DRUCKENMILLER: Ten percent. Okay. So, look, it is not like it took Stan Druckenmiller to figure out you’re at like a 700-year low in interest rates, okay. Nominal GDP is growing 10 percent, that the risk/reward of issuing debt at 1.1 percent in the ten-year is off the charts. How off the charts was that risk/reward? Eighty percent of American households, 80 percent refinanced their mortgage. They lengthened the maturity, the average maturity of mortgage debt from 3.5 years to eight years. As a consequence, it is going to take five years for that maturity to go up to get back to like 4 and 1/2. So, it’s just huge in terms of what they saved. So I told my office just for fun, let’s run a hypothetical. Let’s give Mnuchin a pass because like Bernanke, he canceled all notes issues, by the way, in late 2020. Alright?  Obviously, by hindsight, if you’re a hedge fund, but, you know, I got to be honest, none of us knew what was going to happen in 2020. So let’s give him a pass for not issuing any notes and just issuing bills. And for the same reason, let’s give Janet Yellen a pass for the first half of 2021. Let’s start the meter in July of ’21 and then let’s do the following. Let’s instead of going ahead of with what we did, let’s do the opposite of what Mnuchin did and instead of issuing notes, all right, let’s issue, I’m sorry, he suspended the issue of notes and only issued bills. So, let’s suspend the issue of bills and only do notes for a year, alright? We took every auction where the 10-year was, and this is squishy and I’ll get why it is squishy. How much would the government have saved per year if they had done that relative to if they had to pay 5 percent, had to pay the rates we paid then, and then 5 percent now until now the end of ten years? Andrew, you want to guess? 

SORKIN:  I don’t even want to try.

DRUCKENMILLER:  $1.2 trillion, $120 billion a year, $120 billion a year. It’s squishy because if we had sold 10 years, okay, maybe they go to 1.3. 

SORKIN:  Price is going to be higher, right. 
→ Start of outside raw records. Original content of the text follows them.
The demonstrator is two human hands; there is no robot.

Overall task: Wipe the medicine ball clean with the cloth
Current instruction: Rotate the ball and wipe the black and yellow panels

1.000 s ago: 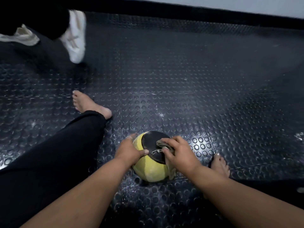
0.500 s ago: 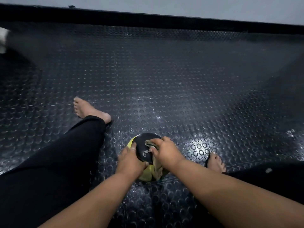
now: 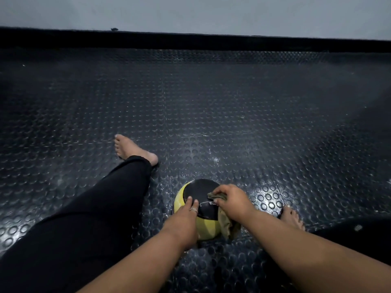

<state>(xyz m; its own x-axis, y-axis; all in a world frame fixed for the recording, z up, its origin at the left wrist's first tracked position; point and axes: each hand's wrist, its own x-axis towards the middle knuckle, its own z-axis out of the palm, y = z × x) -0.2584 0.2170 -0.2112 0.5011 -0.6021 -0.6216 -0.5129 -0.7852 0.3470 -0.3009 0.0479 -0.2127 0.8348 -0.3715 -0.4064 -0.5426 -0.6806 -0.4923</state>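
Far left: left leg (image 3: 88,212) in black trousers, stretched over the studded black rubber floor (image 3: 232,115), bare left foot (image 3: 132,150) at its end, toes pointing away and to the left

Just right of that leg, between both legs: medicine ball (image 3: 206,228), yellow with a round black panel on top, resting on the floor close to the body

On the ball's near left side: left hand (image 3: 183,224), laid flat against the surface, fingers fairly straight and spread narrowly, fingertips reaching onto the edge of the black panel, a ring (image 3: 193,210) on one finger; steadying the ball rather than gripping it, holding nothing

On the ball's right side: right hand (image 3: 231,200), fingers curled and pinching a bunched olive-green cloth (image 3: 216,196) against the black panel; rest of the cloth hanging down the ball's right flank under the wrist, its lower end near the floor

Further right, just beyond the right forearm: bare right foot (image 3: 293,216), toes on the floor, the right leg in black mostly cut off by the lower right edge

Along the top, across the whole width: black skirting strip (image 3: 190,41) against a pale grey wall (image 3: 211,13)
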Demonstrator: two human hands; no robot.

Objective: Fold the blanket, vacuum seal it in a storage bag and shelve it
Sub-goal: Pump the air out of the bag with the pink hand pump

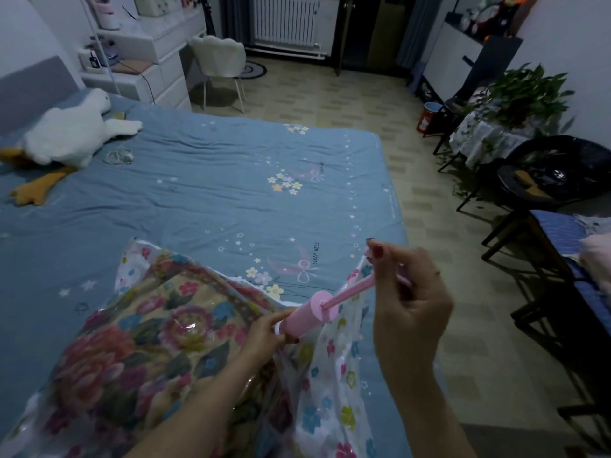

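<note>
A folded floral blanket lies inside a clear storage bag printed with small flowers, at the near edge of the bed. A pink hand pump stands tilted on the bag. My left hand grips the pump's lower end where it meets the bag. My right hand grips the pump's handle, and the pink rod is drawn out of the barrel toward the right.
The bed has a blue sheet with a white plush goose at its left. A dark table and black chair stand to the right. White drawers and a white chair stand at the back.
</note>
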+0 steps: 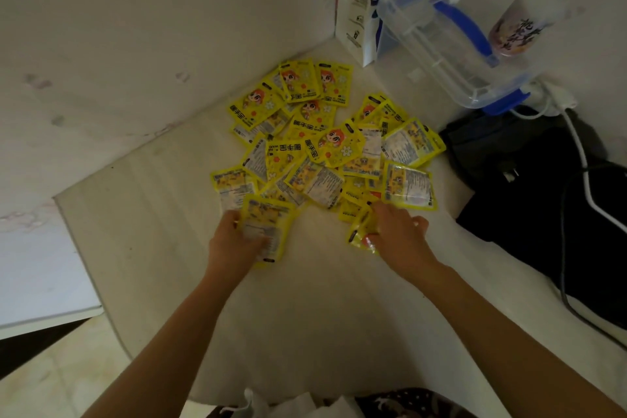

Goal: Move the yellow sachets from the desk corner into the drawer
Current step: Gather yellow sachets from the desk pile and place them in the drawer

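A pale desk [305, 309] runs into a wall corner at twelve o'clock, and a loose heap of yellow sachets [322, 146] covers that corner, some face up with a cartoon figure, others showing printed backs. At the heap's seven o'clock edge the left hand [234, 241] grips one sachet [268, 231], thumb across its printed side and fingers curled beneath. At five o'clock of the heap the right hand [400, 237] lies knuckles up, fingers bent around a crumpled sachet [361, 234]. At one o'clock stands a clear plastic container [451, 44] with blue clips. At three o'clock a black bag [529, 187] rests, a white cable [576, 142] trailing over it.
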Action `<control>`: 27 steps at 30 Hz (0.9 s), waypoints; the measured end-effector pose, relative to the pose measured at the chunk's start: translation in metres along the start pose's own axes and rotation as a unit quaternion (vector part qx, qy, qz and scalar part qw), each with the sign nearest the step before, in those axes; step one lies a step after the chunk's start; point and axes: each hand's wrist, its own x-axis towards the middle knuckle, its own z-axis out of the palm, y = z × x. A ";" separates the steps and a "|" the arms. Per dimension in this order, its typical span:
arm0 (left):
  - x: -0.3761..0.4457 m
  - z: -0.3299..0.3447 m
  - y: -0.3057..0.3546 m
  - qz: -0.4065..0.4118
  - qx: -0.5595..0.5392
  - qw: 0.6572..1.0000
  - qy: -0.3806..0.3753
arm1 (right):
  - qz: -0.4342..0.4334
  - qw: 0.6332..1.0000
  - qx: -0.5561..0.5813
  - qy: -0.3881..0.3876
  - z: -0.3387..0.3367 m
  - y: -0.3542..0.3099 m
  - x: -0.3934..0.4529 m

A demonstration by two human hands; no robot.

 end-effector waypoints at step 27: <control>0.066 0.005 0.016 -0.126 0.044 0.980 0.149 | 0.055 0.996 -0.067 0.034 -0.039 0.047 0.060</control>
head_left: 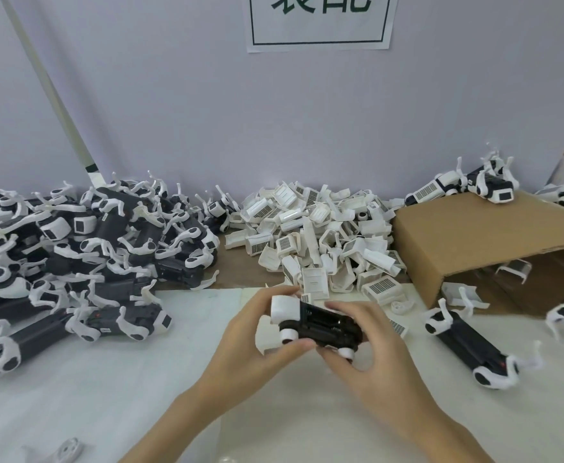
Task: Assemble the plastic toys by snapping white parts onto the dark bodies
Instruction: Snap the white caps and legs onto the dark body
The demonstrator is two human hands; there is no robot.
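Dozens of dark toy bodies with white limbs (73,248) are lying heaped at the far left of the white table covering (107,396), and I am seeing one small white ring piece (68,450) sitting alone near the bottom left edge. Moving right, my left hand (250,342) is curling its fingers around the white part (285,308) at the left end of the dark body (327,325), thumb underneath. That body is being held just above the table, at centre, with small white wheels showing along its lower side. My right hand (370,355) is gripping the body's right end, fingers wrapped over the top and thumb below. Behind both hands, a pile of loose white parts (320,235) is spreading against the wall. Further right, a cardboard box (474,242) is lying tipped on its side, with finished toys (467,188) resting on top, and another black-and-white toy (470,349) is lying on the table just in front of it.
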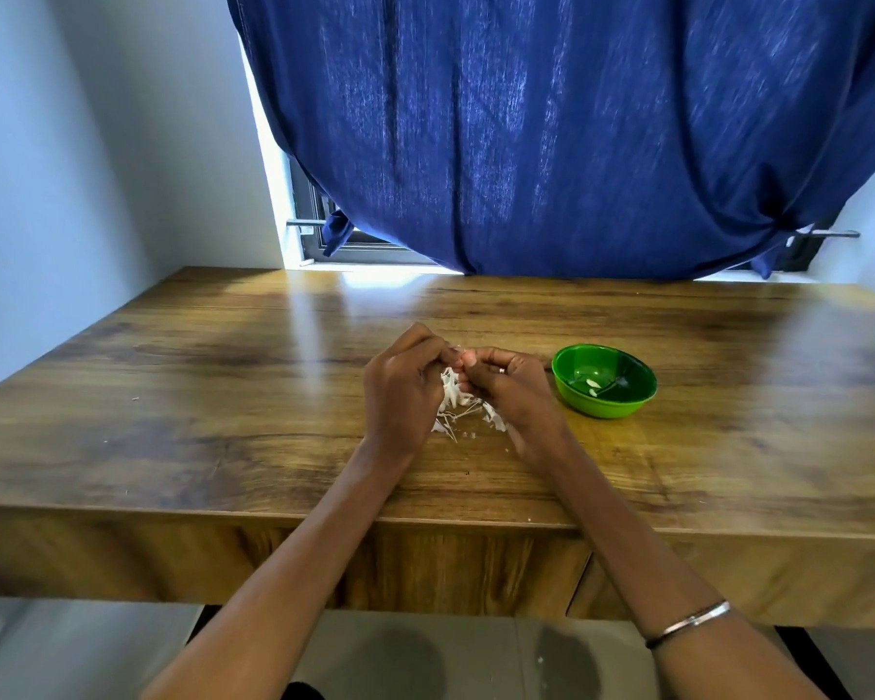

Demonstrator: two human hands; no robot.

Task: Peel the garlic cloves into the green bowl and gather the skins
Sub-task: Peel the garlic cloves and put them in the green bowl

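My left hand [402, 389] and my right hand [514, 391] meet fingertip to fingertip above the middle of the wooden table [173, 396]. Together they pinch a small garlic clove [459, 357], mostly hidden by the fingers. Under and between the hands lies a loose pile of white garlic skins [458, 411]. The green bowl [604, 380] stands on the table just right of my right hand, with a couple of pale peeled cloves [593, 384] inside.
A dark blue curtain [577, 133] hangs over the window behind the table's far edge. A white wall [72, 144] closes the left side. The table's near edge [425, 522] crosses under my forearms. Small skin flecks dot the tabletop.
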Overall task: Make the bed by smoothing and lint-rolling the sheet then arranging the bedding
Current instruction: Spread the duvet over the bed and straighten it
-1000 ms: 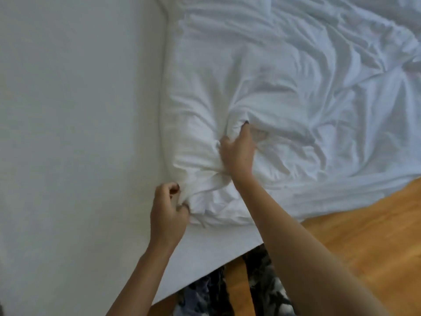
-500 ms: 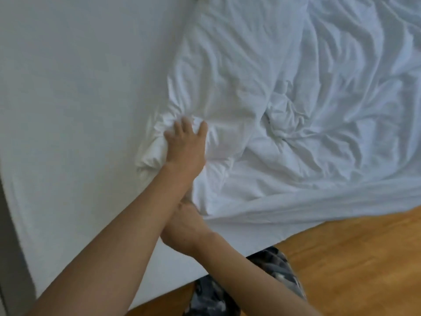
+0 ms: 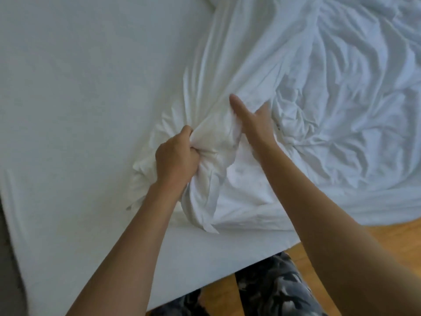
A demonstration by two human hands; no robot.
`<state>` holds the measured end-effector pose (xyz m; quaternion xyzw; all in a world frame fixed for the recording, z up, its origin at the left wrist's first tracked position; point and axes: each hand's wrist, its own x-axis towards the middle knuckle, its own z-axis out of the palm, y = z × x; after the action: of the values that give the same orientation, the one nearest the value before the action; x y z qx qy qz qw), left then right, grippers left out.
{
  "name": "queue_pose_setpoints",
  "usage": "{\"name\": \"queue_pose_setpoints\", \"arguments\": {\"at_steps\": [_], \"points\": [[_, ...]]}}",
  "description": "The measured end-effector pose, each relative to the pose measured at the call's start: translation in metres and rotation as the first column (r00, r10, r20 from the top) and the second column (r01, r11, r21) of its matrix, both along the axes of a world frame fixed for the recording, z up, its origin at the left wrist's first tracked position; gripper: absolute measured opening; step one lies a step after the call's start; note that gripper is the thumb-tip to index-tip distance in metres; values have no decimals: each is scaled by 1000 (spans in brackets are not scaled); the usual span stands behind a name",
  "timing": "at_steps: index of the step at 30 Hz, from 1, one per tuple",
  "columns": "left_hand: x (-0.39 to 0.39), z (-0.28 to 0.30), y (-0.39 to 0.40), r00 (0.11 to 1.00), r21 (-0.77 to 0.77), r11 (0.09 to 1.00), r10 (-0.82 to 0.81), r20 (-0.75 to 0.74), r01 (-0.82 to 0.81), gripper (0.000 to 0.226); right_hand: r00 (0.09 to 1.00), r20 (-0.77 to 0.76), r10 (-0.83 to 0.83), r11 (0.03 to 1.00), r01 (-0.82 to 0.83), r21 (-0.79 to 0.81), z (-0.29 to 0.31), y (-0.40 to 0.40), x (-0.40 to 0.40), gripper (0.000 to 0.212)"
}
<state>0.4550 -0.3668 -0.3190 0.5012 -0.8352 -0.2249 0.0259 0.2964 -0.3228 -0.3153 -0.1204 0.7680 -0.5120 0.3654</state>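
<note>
A crumpled white duvet [image 3: 330, 115] covers the right part of the bed. The smooth white fitted sheet [image 3: 79, 87] lies bare on the left. My left hand [image 3: 175, 158] grips a bunched corner of the duvet near the bed's front edge. My right hand [image 3: 252, 119] is just beyond it on the same bunch, thumb stretched out, the other fingers dug into a fold and mostly hidden. The duvet edge hangs over the mattress side below both hands.
The mattress front edge [image 3: 216, 258] runs diagonally across the lower view. Wooden floor [image 3: 391, 245] shows at the lower right. My legs in patterned trousers [image 3: 273, 290] stand against the bed. A grey strip [image 3: 6, 258] borders the far left.
My arms have uncrossed. The left hand went from lying flat on the duvet to gripping a bunch of it, and the right hand moved up and right onto the fabric.
</note>
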Motion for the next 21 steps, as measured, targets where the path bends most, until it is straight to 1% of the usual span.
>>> {"name": "queue_pose_setpoints", "arguments": {"at_steps": [1, 3, 4, 6, 8, 9, 10, 11, 12, 13, 14, 15, 16, 17, 18, 19, 20, 21], "points": [[9, 0, -1, 1000, 28, 999, 21, -10, -20, 23, 1000, -5, 7, 1000, -7, -18, 3, -8, 8, 70], [34, 1, -8, 996, 113, 991, 75, -53, -69, 20, 994, -95, 57, 997, -51, 61, 10, -23, 32, 73], [48, 4, -13, 991, 150, 985, 97, -88, -83, 17, 984, -145, 102, 990, -86, 108, 12, -29, 47, 71], [92, 6, -21, 978, 197, 975, 134, -161, -101, 14, 952, -201, 231, 969, -206, 139, 18, -47, 87, 62], [154, 9, -27, 934, 331, 927, 265, -240, -177, 6, 881, -249, 403, 911, -359, 202, 29, -73, 146, 56], [193, 4, -34, 888, 417, 878, 368, -275, -234, 5, 826, -260, 500, 862, -448, 236, 32, -87, 179, 56], [231, -1, -40, 835, 510, 804, 484, -262, -306, 12, 762, -238, 602, 796, -551, 251, 32, -101, 216, 59], [268, -8, -45, 781, 572, 725, 585, -219, -383, 18, 684, -213, 698, 716, -654, 245, 33, -113, 256, 64], [303, -13, -47, 744, 603, 651, 654, -138, -461, 23, 588, -170, 791, 612, -755, 235, 31, -119, 296, 69], [335, -14, -47, 717, 613, 592, 695, -59, -523, 23, 467, -117, 876, 481, -841, 248, 26, -121, 335, 72], [363, -11, -44, 679, 621, 535, 734, -7, -573, 19, 327, -86, 941, 337, -896, 288, 18, -119, 368, 74], [391, -11, -41, 645, 633, 475, 763, 51, -612, 18, 189, -91, 978, 209, -913, 351, 12, -111, 392, 73], [416, -11, -38, 628, 632, 433, 770, 110, -643, 20, 99, -130, 987, 145, -901, 410, 4, -99, 407, 70], [437, -10, -37, 633, 605, 436, 760, 148, -666, 24, 83, -198, 977, 164, -883, 441, -3, -85, 412, 65], [451, -8, -38, 633, 560, 458, 758, 160, -690, 25, 131, -291, 948, 253, -864, 435, -10, -69, 409, 60], [460, -8, -44, 633, 518, 485, 760, 149, -705, 27, 210, -419, 883, 388, -831, 400, -17, -49, 400, 55], [461, -7, -48, 646, 485, 524, 755, 117, -700, 30, 275, -565, 778, 528, -773, 351, -28, -28, 387, 51], [456, -9, -52, 676, 453, 573, 731, 95, -683, 35, 279, -693, 665, 634, -702, 325, -41, -5, 370, 50]]}}
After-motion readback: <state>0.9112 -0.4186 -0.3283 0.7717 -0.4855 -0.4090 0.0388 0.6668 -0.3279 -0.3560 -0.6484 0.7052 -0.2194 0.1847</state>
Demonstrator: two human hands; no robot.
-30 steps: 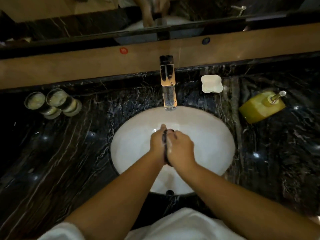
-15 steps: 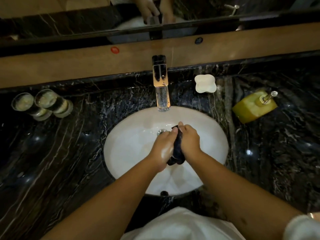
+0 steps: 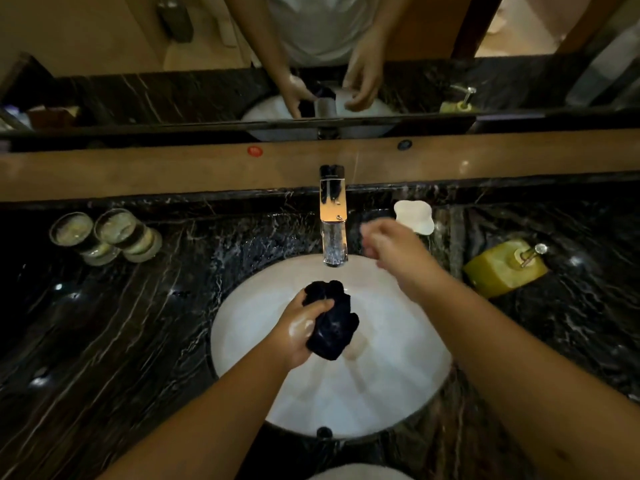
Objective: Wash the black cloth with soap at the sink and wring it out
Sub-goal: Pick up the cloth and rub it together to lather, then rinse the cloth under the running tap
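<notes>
Change: 0.5 s ago both hands squeezed the cloth together over the basin; now only the left hand (image 3: pixel 299 329) has it. The right hand (image 3: pixel 393 251) has let go and risen toward the tap (image 3: pixel 333 220), just right of it.
Meaning: prob. scrub phase ending, w/ right hand going for the tap lever for a rinse, or maybe the soap dish; can't tell which. Wringing not yet done, I'd say.
Left hand: fingers curled tight round the black cloth (image 3: pixel 330 322), skin wet and shiny.
Right hand: blurred by motion, fingers loosely bent, nothing in it as far as visible.
Cloth: bunched into a wad, held above the sink (image 3: pixel 398 358) approx. mid-bowl, below the spout. No water stream visible.
Counts: 1 cloth; 1 sink; 1 tap; 2 glass tumblers (image 3: pixel 104 235) on the table (image 3: pixel 104 341) at left, touching each other; 1 white soap dish (image 3: pixel 414 216) right of the tap; 1 yellow soap dispenser (image 3: pixel 504 270) further right; 2 small round marks on the wooden ledge (image 3: pixel 138 169), 1 red, 1 dark.
Mirror: above the ledge, repeats both hands and the dispenser.
Risk: soapy hand, slick wad; 1-handed grip may slip into the bowl.
</notes>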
DRUCKENMILLER:  But you get the point. It was a missed opportunity. That’s all I was saying. I don’t want to talk about it anymore. 

KERNEN:  Okay. 

DRUCKENMILLER:  I want to move forward. 

KERNEN:  Let’s talk about something really positive and that is where we’re going to be in terms of debt to equity by 20—   

DRUCKENMILLER:  So, here’s the problem, so I was looking at entitlements back in 2011. Now we have a monster bigger than entitlements. It’s called interest expense. 

KERNEN:  Yep.

DRUCKENMILLER:  And that interest expense is just incredible, it happens. If you go and you assume interest rates are going to be 5 percent going forward which one could argue is low, one could argue it’s high but that’s where they are, so let’s just say where we are. Right now, revenues to discretionary expenditures, that’s all that’s everything but entitlements, are 41 percent. 

KERNEN:  Right.

DRUCKENMILLER:  Okay? 

KERNEN:  Yep. We have problems.

DRUCKENMILLER:  In 2033 at 5 percent, I’m sorry, interest rate expense for it. In 2033, that number goes to 82 percent of all discretionary expenditures. In 2043, it goes to 144 percent of all discretionary expenditures. Anything but entitlements is off the table. Everything, defense, childcare, whatever you want to talk about, even economic statistics, the whole thing. So, the constant assertions by both parties and I kind of blame Trump and Hillary for taking it off the table that we’re not going to cut entitlements, is just, it’s a lie. It is not going to happen. Because interest expense alone— 

KERNEN:  Is going to do it for you. 

DRUCKENMILLER: Is going to wipe out everything but entitlements, so entitlements are going to get cut. That’s— 

QUICK:   For people at home, you can, you know, for people who are not as experienced in some of these things, it’s like looking at credit card debt, which is now jumped the interest expense on that about 20 percent. Try to continue to be able to live your life with 20 percent interest if you’re not stopping the credit card spending. 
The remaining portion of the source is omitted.